> Problem: Set down exactly the entries below, beginning at their first line and ending at the line with "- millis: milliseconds".

> Excerpted records:
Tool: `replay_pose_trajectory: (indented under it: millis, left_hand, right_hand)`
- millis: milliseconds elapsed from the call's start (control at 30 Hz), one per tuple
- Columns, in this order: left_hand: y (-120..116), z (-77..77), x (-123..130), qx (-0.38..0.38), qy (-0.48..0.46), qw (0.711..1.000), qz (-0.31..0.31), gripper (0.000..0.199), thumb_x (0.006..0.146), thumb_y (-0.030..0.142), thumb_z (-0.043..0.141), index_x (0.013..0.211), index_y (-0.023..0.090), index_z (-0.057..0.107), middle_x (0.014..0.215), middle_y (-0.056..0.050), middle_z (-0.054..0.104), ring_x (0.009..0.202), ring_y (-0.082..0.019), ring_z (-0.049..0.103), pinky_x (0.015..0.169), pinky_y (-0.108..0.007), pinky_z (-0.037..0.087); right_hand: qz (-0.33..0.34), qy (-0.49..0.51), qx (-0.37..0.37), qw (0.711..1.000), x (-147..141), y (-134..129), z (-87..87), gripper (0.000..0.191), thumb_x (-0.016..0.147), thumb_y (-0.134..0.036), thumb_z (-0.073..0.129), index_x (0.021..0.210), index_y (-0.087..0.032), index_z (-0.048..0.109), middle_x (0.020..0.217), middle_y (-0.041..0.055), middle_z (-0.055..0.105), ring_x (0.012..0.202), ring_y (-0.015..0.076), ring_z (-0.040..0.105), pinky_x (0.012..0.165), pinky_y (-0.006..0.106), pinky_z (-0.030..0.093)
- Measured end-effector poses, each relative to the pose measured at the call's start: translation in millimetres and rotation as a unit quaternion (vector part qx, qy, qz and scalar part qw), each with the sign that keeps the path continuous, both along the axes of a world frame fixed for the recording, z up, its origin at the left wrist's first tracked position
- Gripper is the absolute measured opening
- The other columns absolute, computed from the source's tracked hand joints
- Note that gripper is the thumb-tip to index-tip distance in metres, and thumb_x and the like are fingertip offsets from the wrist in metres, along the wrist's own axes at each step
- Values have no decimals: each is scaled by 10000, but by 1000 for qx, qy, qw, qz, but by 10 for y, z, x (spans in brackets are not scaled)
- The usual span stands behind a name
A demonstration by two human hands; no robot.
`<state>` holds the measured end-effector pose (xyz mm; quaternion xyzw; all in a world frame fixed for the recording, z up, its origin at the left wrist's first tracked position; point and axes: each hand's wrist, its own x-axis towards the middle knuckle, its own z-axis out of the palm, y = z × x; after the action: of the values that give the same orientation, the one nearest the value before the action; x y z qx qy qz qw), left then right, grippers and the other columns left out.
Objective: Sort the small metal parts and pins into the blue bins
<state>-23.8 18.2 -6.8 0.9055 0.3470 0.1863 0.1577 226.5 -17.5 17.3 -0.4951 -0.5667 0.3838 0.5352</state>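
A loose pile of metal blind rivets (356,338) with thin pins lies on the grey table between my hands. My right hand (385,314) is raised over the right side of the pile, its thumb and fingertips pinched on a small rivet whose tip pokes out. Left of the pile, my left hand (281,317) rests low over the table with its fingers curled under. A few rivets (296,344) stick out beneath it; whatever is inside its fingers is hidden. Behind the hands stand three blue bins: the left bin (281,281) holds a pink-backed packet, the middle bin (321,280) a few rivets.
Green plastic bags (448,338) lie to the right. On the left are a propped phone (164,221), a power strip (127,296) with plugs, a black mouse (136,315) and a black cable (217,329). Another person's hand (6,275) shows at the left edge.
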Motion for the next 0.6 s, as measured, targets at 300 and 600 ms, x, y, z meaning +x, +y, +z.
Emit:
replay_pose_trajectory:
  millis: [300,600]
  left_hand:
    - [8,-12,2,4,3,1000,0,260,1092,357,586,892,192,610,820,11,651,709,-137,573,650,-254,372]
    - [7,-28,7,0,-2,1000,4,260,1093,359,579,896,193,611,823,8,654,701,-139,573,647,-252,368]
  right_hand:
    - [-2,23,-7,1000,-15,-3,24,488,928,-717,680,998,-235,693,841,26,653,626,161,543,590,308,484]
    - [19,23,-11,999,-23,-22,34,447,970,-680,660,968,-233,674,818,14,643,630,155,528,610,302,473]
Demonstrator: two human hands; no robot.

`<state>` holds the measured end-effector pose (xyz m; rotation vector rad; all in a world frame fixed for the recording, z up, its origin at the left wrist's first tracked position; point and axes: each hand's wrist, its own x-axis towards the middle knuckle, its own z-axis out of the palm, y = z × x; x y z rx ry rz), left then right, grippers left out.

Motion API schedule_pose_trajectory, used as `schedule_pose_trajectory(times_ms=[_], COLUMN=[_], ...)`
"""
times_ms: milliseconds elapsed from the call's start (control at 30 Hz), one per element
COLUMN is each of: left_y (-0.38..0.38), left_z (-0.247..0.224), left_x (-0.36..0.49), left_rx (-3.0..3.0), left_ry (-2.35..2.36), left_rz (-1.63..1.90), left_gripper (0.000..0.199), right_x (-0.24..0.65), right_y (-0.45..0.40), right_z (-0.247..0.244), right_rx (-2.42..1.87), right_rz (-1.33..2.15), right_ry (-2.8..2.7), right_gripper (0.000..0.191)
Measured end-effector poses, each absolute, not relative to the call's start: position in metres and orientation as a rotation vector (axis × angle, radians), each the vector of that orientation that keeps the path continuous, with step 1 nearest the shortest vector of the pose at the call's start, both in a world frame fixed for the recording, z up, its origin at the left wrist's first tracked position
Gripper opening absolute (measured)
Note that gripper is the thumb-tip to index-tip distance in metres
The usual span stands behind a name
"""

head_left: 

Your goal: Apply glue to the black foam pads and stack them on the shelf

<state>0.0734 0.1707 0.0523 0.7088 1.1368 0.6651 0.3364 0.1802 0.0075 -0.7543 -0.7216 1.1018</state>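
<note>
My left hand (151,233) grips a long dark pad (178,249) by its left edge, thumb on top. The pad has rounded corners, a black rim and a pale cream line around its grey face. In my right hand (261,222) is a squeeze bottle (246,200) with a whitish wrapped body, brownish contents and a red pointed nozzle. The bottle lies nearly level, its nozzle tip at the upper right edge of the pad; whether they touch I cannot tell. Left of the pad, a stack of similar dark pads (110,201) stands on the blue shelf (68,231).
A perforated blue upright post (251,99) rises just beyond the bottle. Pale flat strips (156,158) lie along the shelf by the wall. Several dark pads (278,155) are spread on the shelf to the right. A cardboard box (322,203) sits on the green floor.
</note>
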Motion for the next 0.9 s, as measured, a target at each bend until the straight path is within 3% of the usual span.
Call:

> Response to this task:
Tool: `replay_pose_trajectory: (indented under it: millis, left_hand, right_hand)`
- millis: milliseconds elapsed from the call's start (control at 30 Hz), one per tuple

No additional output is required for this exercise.